The data beneath this task has to be reprinted character for character.

**DATA PROVIDED:**
☆ ☆ ☆ ☆ ☆
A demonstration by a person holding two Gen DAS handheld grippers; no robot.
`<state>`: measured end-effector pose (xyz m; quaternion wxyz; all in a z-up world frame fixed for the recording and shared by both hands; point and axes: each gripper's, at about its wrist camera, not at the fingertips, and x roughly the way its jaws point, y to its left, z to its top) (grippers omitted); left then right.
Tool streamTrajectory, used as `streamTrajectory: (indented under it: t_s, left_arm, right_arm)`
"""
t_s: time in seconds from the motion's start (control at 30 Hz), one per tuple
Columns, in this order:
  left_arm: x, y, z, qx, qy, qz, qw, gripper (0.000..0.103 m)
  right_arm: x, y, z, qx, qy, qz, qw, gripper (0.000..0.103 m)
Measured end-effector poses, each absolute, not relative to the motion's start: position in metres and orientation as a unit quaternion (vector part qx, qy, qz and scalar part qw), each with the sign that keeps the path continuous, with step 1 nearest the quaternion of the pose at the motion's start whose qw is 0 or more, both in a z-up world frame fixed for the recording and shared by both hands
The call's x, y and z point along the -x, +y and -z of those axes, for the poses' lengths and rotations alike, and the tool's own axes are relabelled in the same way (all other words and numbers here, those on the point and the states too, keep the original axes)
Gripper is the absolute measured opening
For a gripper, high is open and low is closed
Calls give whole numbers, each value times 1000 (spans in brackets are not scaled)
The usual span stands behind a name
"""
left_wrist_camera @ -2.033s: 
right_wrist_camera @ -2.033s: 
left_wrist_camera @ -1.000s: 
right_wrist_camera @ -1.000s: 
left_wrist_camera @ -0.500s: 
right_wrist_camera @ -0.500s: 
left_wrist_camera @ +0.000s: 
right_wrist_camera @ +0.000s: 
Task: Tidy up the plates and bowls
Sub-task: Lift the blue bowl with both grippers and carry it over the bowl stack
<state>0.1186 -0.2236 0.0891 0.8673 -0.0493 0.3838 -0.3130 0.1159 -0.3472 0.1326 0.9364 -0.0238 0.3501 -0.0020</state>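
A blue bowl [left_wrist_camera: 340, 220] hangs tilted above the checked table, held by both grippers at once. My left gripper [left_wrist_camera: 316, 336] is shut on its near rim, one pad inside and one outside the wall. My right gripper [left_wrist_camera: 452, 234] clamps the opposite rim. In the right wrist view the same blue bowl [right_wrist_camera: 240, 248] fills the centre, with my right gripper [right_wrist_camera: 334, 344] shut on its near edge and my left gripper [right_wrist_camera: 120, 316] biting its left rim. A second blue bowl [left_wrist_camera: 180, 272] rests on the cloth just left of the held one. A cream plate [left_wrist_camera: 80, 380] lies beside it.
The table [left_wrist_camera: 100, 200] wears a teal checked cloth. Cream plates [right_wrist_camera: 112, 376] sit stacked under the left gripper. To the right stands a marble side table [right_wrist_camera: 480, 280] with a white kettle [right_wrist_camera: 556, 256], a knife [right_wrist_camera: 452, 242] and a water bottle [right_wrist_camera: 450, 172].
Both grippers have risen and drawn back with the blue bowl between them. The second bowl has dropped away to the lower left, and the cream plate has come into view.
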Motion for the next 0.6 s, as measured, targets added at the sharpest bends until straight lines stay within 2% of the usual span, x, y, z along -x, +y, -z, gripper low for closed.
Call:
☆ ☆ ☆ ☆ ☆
**WRITTEN ANSWER:**
A demonstration by a person holding two Gen DAS handheld grippers; no robot.
`<state>`: measured end-effector pose (xyz m; quaternion wxyz; all in a z-up world frame fixed for the recording and shared by both hands; point and axes: each gripper's, at about its wrist camera, not at the fingertips, and x roughly the way its jaws point, y to its left, z to its top) (grippers omitted); left then right.
Tool streamTrajectory, used as `streamTrajectory: (indented under it: t_s, left_arm, right_arm)`
"""
t_s: time in seconds from the motion's start (control at 30 Hz), one per tuple
Columns, in this order:
  left_arm: x, y, z, qx, qy, qz, qw, gripper (0.000..0.103 m)
  right_arm: x, y, z, qx, qy, qz, qw, gripper (0.000..0.103 m)
Measured end-effector poses, each absolute, not relative to the motion's start: position in metres and orientation as a unit quaternion (vector part qx, qy, qz and scalar part qw), each with the sign that keeps the path continuous, with step 1 nearest the quaternion of the pose at the motion's start whose qw is 0 or more, both in a z-up world frame fixed for the recording and shared by both hands
The call's x, y and z point along the -x, +y and -z of those axes, for the poses' lengths and rotations alike, and the tool's own axes are relabelled in the same way (all other words and numbers here, those on the point and the states too, keep the original axes)
Gripper is the absolute measured opening
For a gripper, high is open and low is closed
Calls give whole numbers, each value times 1000 (spans in brackets are not scaled)
The usual span stands behind a name
"""
left_wrist_camera @ -2.033s: 
right_wrist_camera @ -2.033s: 
left_wrist_camera @ -1.000s: 
right_wrist_camera @ -1.000s: 
left_wrist_camera @ -0.500s: 
right_wrist_camera @ -0.500s: 
left_wrist_camera @ +0.000s: 
right_wrist_camera @ +0.000s: 
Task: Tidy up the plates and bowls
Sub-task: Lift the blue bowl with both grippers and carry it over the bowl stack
<state>0.1186 -0.2236 0.0891 0.8673 -0.0493 0.3838 -0.3130 0.1159 -0.3472 0.1326 0.9364 -0.0238 0.3501 -0.0020</state>
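A blue bowl [left_wrist_camera: 340, 220] hangs tilted above the checked table, held by both grippers at once. My left gripper [left_wrist_camera: 316, 336] is shut on its near rim, one pad inside and one outside the wall. My right gripper [left_wrist_camera: 452, 234] clamps the opposite rim. In the right wrist view the same blue bowl [right_wrist_camera: 240, 248] fills the centre, with my right gripper [right_wrist_camera: 334, 344] shut on its near edge and my left gripper [right_wrist_camera: 120, 316] biting its left rim. A second blue bowl [left_wrist_camera: 180, 272] rests on the cloth just left of the held one. A cream plate [left_wrist_camera: 80, 380] lies beside it.
The table [left_wrist_camera: 100, 200] wears a teal checked cloth. Cream plates [right_wrist_camera: 112, 376] sit stacked under the left gripper. To the right stands a marble side table [right_wrist_camera: 480, 280] with a white kettle [right_wrist_camera: 556, 256], a knife [right_wrist_camera: 452, 242] and a water bottle [right_wrist_camera: 450, 172].
Both grippers have risen and drawn back with the blue bowl between them. The second bowl has dropped away to the lower left, and the cream plate has come into view.
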Motion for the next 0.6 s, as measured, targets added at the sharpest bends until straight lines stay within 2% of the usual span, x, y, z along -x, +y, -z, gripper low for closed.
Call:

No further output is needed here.